Un processus stoppé net
La décision de la Commission électorale nationale indépendante (CENI) intervient après une évaluation interne de l’évolution du calendrier électoral. Face à l’insuffisance de moyens, l’institution estime ne pas pouvoir assurer la continuité des activités opérationnelles indispensables à l’organisation du scrutin dans la province du Sankuru, créant ainsi une rupture temporaire dans le déroulement du processus.
Le poids des contraintes budgétaires
Au cœur de cette suspension, la question financière apparaît comme un facteur déterminant. Conformément au cadre légal, notamment l’article 166 de la loi électorale, la tenue du scrutin dépend de la disponibilité des fonds publics requis. Cette dépendance met en lumière les limites structurelles entre les exigences juridiques du calendrier électoral et les réalités de l’exécution budgétaire.
Des délais sous tension
Après la publication de la liste définitive des candidats prévue le 23 mars 2026, la CENI reste tenue d’organiser le scrutin dans un délai de quinze jours.

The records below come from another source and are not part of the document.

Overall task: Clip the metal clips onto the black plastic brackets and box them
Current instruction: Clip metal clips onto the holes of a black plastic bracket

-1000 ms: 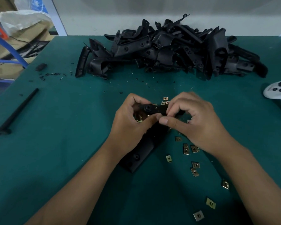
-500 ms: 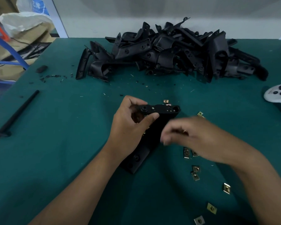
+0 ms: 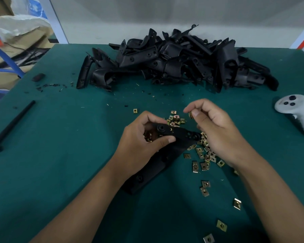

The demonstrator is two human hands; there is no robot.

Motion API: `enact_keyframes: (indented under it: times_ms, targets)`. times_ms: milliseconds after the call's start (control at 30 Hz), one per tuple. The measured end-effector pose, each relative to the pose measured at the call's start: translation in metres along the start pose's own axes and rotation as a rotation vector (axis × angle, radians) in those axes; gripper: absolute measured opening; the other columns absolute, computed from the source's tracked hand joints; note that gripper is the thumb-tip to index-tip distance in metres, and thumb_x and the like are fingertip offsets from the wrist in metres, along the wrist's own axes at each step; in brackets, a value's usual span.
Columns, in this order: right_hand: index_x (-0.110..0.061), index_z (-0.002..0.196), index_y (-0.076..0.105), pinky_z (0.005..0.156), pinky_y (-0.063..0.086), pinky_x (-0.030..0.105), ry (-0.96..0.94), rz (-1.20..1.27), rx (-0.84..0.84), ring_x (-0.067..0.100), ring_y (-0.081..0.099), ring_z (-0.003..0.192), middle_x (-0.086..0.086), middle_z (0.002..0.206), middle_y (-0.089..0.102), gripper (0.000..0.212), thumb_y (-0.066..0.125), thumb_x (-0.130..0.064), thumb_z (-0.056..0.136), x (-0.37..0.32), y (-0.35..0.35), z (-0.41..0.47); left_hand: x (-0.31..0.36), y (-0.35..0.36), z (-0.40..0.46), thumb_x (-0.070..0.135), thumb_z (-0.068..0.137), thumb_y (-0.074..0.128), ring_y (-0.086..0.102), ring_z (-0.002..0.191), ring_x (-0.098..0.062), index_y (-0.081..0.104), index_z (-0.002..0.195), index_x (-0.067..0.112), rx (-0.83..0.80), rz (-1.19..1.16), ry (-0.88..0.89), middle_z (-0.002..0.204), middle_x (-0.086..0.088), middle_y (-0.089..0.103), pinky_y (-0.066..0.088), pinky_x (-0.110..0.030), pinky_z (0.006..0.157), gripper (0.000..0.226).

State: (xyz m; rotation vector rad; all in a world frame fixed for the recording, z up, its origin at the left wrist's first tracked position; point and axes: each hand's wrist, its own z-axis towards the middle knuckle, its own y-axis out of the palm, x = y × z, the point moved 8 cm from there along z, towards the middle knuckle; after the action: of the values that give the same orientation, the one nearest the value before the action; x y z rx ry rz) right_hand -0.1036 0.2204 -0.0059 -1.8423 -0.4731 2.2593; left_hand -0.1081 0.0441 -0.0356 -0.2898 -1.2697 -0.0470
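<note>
A left hand [image 3: 139, 142] grips a long black plastic bracket [image 3: 158, 155] above the green table [image 3: 60, 155] while the right hand [image 3: 216, 127] pinches one small brass-coloured metal clip [image 3: 190, 115]. A large heap of unclipped black brackets [image 3: 174, 60] waits behind; no box is in sight, so most work seems to remain.

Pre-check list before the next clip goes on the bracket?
1. Bracket held: ok, left hand grips its upper end.
2. Clip in hand: ok, right hand pinches one between thumb and forefinger.
3. Clip at the bracket: not ok, it is above and apart from it.
4. Clip opening facing the bracket edge: cannot tell, too small.
5. Spare clips nearby: ok, scattered on the green mat beside the bracket.
6. Box for finished parts: cannot tell, none identifiable in view.
</note>
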Motion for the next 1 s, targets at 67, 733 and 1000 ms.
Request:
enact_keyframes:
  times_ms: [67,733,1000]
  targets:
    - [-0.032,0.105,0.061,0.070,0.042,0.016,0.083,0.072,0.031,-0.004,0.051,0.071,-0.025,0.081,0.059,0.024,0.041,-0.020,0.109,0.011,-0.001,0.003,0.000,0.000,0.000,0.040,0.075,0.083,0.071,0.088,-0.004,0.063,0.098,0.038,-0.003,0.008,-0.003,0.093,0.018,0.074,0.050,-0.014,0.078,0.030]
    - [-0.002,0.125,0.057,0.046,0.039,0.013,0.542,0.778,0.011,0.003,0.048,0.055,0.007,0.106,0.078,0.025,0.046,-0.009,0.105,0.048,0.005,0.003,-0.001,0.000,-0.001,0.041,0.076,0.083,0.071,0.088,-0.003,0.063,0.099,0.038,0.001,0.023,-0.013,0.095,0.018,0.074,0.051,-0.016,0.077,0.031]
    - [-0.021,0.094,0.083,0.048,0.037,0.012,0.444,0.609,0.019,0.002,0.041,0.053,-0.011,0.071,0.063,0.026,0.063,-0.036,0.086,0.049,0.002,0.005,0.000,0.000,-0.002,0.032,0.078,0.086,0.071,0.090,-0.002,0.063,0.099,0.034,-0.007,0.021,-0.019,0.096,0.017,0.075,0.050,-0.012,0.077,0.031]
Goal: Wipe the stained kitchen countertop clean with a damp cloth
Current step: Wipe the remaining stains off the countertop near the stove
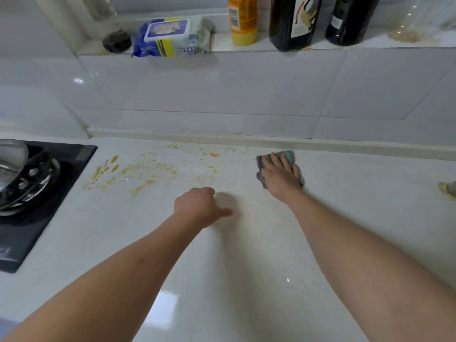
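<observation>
At the left edge of the worktop [222,280] sits the black hob [37,206] with a metal pot [12,164] on it, and just beside it, towards the back edge, the orange-yellow stains [138,171] are spread wide, untouched. Mid-worktop, the left hand [197,206] rests with fingers curled under, thumb out, holding nothing. Further right, near the back edge, the right hand [281,174] lies flat, fingers straight, pressing the grey-green cloth [287,155] onto the surface, well apart from the main mess. The risk, as I see it: a long sweep left could drag the stain across the already pale surface, or push it up against the hob's edge, and a loaded cloth would only smear.
</observation>
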Demonstrator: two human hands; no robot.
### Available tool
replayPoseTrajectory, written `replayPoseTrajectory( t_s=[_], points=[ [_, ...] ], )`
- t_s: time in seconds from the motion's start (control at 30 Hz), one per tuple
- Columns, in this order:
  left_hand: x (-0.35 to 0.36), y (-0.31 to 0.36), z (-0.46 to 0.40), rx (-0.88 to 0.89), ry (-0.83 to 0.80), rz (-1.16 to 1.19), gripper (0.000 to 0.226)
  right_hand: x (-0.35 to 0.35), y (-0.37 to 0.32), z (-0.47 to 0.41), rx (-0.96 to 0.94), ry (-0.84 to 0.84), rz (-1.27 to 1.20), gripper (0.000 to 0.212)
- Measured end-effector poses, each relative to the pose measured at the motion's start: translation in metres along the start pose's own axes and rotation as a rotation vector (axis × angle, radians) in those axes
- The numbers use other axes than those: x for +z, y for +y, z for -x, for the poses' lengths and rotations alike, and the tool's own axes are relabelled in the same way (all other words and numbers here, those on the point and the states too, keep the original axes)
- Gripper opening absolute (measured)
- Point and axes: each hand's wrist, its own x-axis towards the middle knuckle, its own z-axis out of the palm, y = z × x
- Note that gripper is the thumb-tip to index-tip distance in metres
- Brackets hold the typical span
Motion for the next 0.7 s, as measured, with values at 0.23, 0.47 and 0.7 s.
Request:
replayPoseTrajectory(
  t_s=[0.23,0.47,0.7],
  points=[
    [-0.01,-0.102,-0.009,-0.179,-0.061,0.062,0.082,-0.005,-0.006,-0.012,0.407,0.068,-0.07,0.062],
    [0.003,-0.131,-0.021,-0.102,-0.112,0.102,0.089,0.022,-0.096,-0.054,0.64,0.159,-0.123,0.075],
    [0.008,-0.14,-0.027,-0.077,-0.125,0.169,0.086,0.043,-0.184,-0.079,0.561,0.131,-0.107,0.073]
  ],
)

Ce cadre temporel contraignant accentue l’urgence d’une mobilisation rapide des ressources, afin d’éviter un allongement du vide institutionnel au niveau provincial.
Dans ce contexte, la suspension du processus électoral dans le Sankuru illustre les défis de coordination entre planification électorale et exécution financière, mettant en évidence la sensibilité des échéances démocratiques aux aléas de gouvernance administrative et budgétaire. « Une institution ne vaut que par les moyens qui lui permettent d’agir », rappelait Montesquieu. Une observation qui souligne que la crédibilité du processus électoral repose autant sur la rigueur des textes que sur la capacité effective à mobiliser les ressources nécessaires à leur mise en œuvre.